The transformer module 312 has a transformer architecture, such as that described in Alexey Dosovitiskiy, et al., An Image is Worth 16×16 Words: Transformers for Image Recognition at Scale, ICLR, 2021, which is incorporated herein in its entirety. Transformer architecture is also described in Ashish Vaswani, at al., Attention is all you need, In I. Guyon, U. V. Luxburg, S. Bengio, H. Wallach, R. Fergus, S. Vishwanathan, and R. Garnett, editors, Advances in Neural Information Processing Systems 30, pages 5998-6008, Curran Associates, Inc., 2017, which is incorporated herein in its entirety. Additional information regarding the transformer architecture can be found in U.S. Pat. No. 10,452,978, which is incorporated herein in its entirety.

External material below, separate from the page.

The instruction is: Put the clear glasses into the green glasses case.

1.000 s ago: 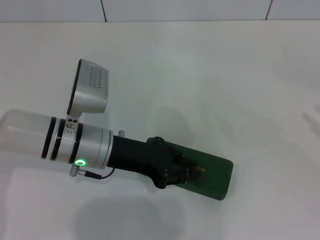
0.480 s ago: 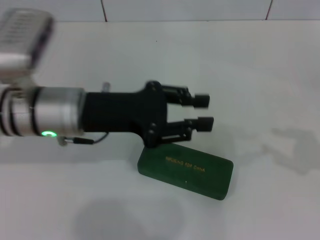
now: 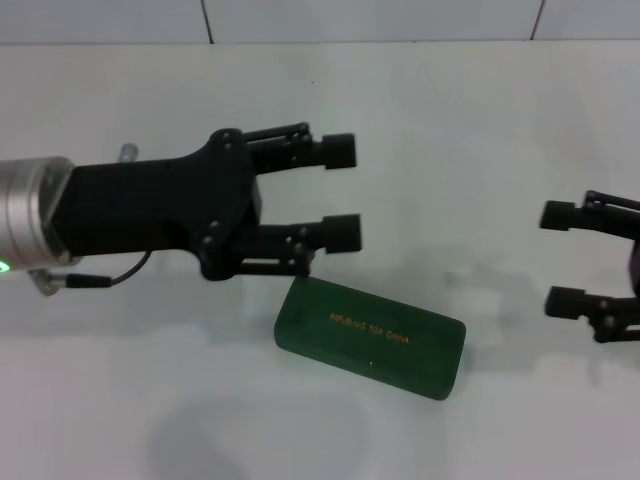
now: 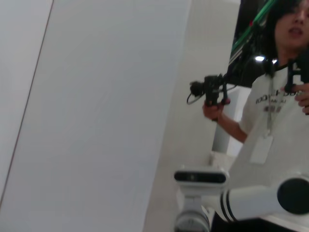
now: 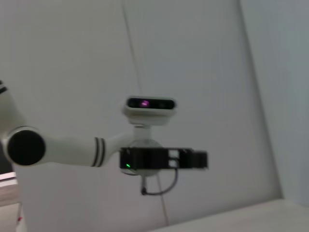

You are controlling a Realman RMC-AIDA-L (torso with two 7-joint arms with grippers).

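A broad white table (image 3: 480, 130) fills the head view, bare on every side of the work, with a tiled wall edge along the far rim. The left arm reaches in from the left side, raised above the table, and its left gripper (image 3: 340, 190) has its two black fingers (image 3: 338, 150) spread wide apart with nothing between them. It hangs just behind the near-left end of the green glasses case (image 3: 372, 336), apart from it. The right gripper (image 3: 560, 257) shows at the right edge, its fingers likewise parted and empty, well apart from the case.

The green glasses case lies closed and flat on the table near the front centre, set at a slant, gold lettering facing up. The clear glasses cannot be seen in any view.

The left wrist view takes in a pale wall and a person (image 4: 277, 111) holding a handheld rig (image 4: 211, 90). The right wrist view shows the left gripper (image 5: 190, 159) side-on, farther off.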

Training of the transformer module 312 could involve the use of high-resolution training images which may be cost prohibitive or with lower-resolution crops of high-resolution images. Use of crops though may lead to the transformer module 312 performing poorly at test time based on the resolution difference between the training crops and high-resolution images used during testing.

The multi-window training (WiT) described herein enables efficient training of the transformer module 312 using high-resolution images by sampling N crops per training image at the same time in the input to the transformer module 312. This allows the transformer module 312 to model both local and global interactions. With this training, the transformer module 312 performs well at test time based on high-resolution test images.

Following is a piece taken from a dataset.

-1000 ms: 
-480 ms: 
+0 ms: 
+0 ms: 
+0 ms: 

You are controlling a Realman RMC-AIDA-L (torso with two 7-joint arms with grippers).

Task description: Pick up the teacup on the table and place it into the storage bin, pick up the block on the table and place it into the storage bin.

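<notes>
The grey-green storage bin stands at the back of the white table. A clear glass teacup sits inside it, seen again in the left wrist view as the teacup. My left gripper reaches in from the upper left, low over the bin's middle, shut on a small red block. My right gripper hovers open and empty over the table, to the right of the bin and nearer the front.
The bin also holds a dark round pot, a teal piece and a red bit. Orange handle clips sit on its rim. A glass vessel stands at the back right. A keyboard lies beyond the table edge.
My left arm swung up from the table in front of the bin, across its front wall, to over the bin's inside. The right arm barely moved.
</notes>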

The training involves training the transformer module 312 with self-attention based on only on a subset of tokens, which can be considered as or similar to a structured masking augmentation. When revealing only parts of the input tokens, the others can be removed altogether from the inputs of the transformer module 312. This leads to more efficient and less cost prohibitive training using high-resolution training images that reduces the effective overall resolution of images used during training without compromising their actual resolution. The training module 304 may control the visible tokens in a structured way using random windows, which may be different than the masking performed in masked image modeling. This allows the transformer module 312 to model local information, which may be important for dense prediction tasks and other vision tasks. At the same time, global interactions are learned as well. To combine local and global information, the training module 304 may randomly select multiple windows in each input training image, so global interactions can be learned by the transformer module 312 when considering tokens from different windows. In various implementations, rectangular windows may be used, which lends itself to the convolutional heads typical to dense tasks with transformer backbones. For monocular vision tasks, two square windows of the same shape may be used and may perform similarly to more elaborate shapes and/or sizes of windows.

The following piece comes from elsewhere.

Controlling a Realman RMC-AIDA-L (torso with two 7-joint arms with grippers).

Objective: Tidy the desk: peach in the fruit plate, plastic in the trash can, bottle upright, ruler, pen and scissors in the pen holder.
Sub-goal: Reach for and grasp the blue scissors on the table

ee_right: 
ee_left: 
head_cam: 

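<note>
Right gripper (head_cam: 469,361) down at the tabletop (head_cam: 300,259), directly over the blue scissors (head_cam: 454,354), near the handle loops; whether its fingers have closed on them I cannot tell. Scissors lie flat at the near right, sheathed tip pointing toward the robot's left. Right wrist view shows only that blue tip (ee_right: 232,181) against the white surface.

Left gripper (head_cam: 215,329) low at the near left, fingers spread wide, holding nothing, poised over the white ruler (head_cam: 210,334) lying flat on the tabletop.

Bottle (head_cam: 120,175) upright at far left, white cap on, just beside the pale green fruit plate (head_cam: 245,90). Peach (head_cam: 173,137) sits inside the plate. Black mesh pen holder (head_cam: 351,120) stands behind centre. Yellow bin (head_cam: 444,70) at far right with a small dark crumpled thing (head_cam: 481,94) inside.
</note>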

Dense tasks such as semantic image segmentation may be translation equivariant, which can thus be useful during designing deep models. Absolute positional embeddings that are added to the signal by the transformer module 312, either learned or using cosine functions, do not satisfy this property.

The transformer module 312 may therefore add relative positional embeddings, such as directly at the level of self-attention computations. The relative positional embeddings may be learned constants (e.g., outputs of a neural network) or given by transforms only applied to queries and keys. Discussed further below includes the latter, which may not involve learnable parameters. This may lead to increased performance of the transformer module 312 during testing relative to the use of absolute positional embeddings. While the training discussed herein allows for testing directly at the target resolution of the same resolution as the training images, statistics of the self-attention mechanisms (modules) of the transformer module 312 may change when more tokens become visible at test time. This may be compensated for by the transformer module 312 using a temperature factor in the softmax of the attention, which can be validated using the performance on the full-resolution training images. The chosen temperatures may approximately correspond to the temperature that preserves the self-probability in the attention, when assuming a uniform distribution of the attention across tokens before the relative positional embeddings are applied.

The high cost of the training may be at least partially due to the quadratic complexity of the global attention mechanism of the transformer module 312 with respect to the number of input tokens. The transformer module 312 could be trained using lower resolution crops and tested using higher resolution images or fixed scaling could be used during both training and testing. As discussed above, however, these trainings may result in decreased performance. The training described herein involves training the transformer module 312 from a subset of tokens, and thus to keep the original global attention in all blocks.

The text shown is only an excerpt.